• **REQUIRED WORK**: Only the lines below starting at the one containing "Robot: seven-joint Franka" and ending at the one containing "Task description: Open" belong in the answer, each copied exactly.

• **PROVIDED RECORDS**:

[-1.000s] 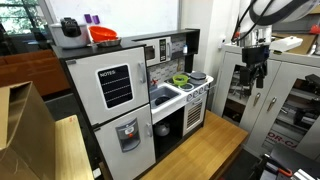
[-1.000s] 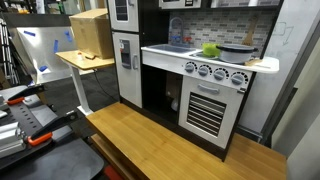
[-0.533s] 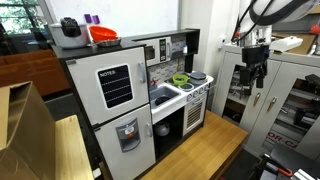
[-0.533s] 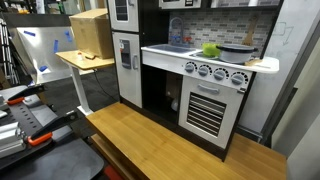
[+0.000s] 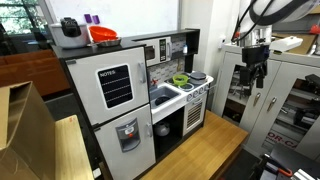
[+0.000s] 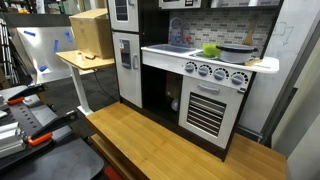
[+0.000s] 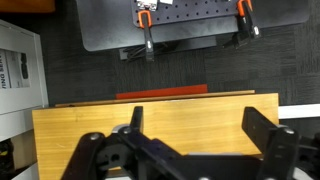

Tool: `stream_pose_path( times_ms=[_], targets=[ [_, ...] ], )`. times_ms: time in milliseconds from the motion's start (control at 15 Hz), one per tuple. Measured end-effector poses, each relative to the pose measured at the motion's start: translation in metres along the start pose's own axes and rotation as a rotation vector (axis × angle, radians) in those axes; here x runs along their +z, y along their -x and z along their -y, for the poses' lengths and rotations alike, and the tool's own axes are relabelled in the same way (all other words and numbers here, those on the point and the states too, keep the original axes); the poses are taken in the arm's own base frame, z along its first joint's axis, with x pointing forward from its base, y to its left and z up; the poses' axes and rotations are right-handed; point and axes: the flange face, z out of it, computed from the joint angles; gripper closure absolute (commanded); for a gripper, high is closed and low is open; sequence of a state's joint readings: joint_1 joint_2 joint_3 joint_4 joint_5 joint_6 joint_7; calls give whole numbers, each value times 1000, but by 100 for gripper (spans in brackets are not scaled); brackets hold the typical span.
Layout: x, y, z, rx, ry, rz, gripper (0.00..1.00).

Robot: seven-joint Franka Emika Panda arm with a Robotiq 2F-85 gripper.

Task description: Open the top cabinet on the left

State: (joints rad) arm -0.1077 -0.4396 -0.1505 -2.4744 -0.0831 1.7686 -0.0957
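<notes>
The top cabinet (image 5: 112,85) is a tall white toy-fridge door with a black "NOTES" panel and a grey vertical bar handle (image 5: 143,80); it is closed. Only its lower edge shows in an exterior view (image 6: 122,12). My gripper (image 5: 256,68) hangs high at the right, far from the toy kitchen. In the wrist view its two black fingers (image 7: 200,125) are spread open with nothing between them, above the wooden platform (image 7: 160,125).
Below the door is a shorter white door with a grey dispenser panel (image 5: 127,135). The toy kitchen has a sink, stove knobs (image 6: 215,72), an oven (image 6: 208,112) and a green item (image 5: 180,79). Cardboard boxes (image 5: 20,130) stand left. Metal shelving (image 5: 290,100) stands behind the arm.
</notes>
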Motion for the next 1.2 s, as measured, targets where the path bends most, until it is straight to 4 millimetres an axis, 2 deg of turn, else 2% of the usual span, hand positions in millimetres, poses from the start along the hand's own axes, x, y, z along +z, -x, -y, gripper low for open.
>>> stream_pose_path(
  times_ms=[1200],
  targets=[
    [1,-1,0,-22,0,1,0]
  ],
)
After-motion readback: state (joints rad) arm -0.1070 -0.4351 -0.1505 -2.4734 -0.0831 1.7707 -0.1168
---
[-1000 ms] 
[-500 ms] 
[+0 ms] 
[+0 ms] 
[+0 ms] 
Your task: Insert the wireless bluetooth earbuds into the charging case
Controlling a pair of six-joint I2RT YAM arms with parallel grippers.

• **TASK SOLUTION**:
Robot: seven-joint Franka Emika Panda arm with a Robotiq 2F-85 gripper.

Task description: Open the top cabinet on the left

Nothing else is left to add to this answer.